President Sets Goal To Establish 50,000 Startups By 2024

President Ram Nath Kovind offers salute before he leaves Rashtrapati Bhavan in New Delhi. (Image: PTI)
President Ram Nath Kovind offers salute before he leaves Rashtrapati Bhavan in New Delhi. (Image: PTI)

President Ram Nath Kovind said on June 20 that the government will take steps to further improve the startup ecosystem in India with an aim of having 50,000 such enterprises by 2024.

India has joined the league of countries with most number of startups in the world and that the government is simplifying rules to boost this ecosystem, he said while addressing the joint sitting of Parliament.

So far, as many as 19,303 start-ups have been recognised by the government under its StartupIndia initiative which aims at fostering entrepreneurship and promoting innovation.

Since last year, the Commerce and Industry Ministry has started conducting ranking exercise of states and union territories to encourage them take proactive steps towards strengthening the ecosystems within their jurisdictions for budding entrepreneurs.
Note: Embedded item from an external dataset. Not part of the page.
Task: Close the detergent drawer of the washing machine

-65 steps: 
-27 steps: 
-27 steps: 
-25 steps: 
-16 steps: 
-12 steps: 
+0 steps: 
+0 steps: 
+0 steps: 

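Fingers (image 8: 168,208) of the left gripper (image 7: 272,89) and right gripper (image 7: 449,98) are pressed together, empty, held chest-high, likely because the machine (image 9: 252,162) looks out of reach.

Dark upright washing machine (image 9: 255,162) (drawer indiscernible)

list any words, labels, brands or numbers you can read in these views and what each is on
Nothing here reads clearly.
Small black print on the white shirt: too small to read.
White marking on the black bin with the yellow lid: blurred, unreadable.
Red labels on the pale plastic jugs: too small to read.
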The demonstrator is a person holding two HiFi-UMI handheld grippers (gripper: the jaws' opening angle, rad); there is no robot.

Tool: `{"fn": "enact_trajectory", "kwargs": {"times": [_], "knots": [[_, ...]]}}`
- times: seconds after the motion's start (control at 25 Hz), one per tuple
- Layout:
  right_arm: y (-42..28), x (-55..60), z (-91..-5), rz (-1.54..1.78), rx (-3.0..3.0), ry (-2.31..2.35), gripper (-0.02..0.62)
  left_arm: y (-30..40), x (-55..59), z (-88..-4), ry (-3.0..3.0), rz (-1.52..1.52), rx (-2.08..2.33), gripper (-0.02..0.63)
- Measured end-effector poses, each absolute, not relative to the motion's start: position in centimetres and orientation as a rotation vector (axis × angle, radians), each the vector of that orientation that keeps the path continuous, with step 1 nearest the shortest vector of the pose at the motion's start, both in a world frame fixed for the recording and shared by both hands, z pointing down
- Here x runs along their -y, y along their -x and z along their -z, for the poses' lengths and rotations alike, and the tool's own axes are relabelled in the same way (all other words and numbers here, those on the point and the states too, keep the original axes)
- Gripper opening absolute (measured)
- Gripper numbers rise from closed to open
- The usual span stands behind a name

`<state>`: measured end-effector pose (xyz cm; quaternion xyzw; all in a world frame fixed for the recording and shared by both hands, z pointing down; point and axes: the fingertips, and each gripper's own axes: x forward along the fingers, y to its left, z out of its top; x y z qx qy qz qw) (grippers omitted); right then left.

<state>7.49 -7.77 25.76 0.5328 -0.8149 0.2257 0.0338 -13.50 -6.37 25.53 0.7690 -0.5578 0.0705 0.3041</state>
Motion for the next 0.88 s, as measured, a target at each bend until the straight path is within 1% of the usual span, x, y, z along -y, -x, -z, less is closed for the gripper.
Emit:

WhatsApp Looks To Deepen Relations With Indian Startups

The WhatsApp icon displayed on Samsung and Apple phones. (Photographer: Chris Ratcliffe/Bloomberg)
The WhatsApp icon displayed on Samsung and Apple phones. (Photographer: Chris Ratcliffe/Bloomberg)

Facebook-owned messaging giant WhatsApp is looking to deepen its engagement with startups in India to help them leverage technology platforms and scale operations.

“As a tech company, we can be a very important partner to the startup ecosystem...we are going to deepen our engagement with the startup and tech ecosystem,” WhatsApp India Head Abhijit Bose told PTI at the final event of its Startup India-WhatsApp Grand Challenege. It awarded a total of $250,000 to five startups there.

He added that the company will evaluate various routes to engage with the startup community in India.

Just last week, Facebook picked up a minority stake in Bengaluru-based Meesho that helps entrepreneurs set up online businesses via social channels.

Bose, who was the first top-level executive to be hired for the country that accounts for a lion’s share of its global user base, joined WhatsApp earlier this year from e-payments startup Ezetap where he served as the co-founder and CEO.

He pointed out that while the first wave of startups in India was around bringing business models from abroad and localising them for Indian audiences, startups are now working on solutions that are “India-first”.

“The tech is in place, the platforms are there, and when you have an ecosystem that is building on top of that, it will scale very quickly,” he added.

The Startup India-WhatsApp Grand Challenge received over 1,700 applications, of which five winners were announced on Tuesday.

The five winners: Minionlabs (helps businesses reduce electricity costs), MedCords (health-tech), Gramophone (agri-tech), Javis (converstional AI platform) and Melzo (affordable virtual reality content platform), will receive $50,000 each.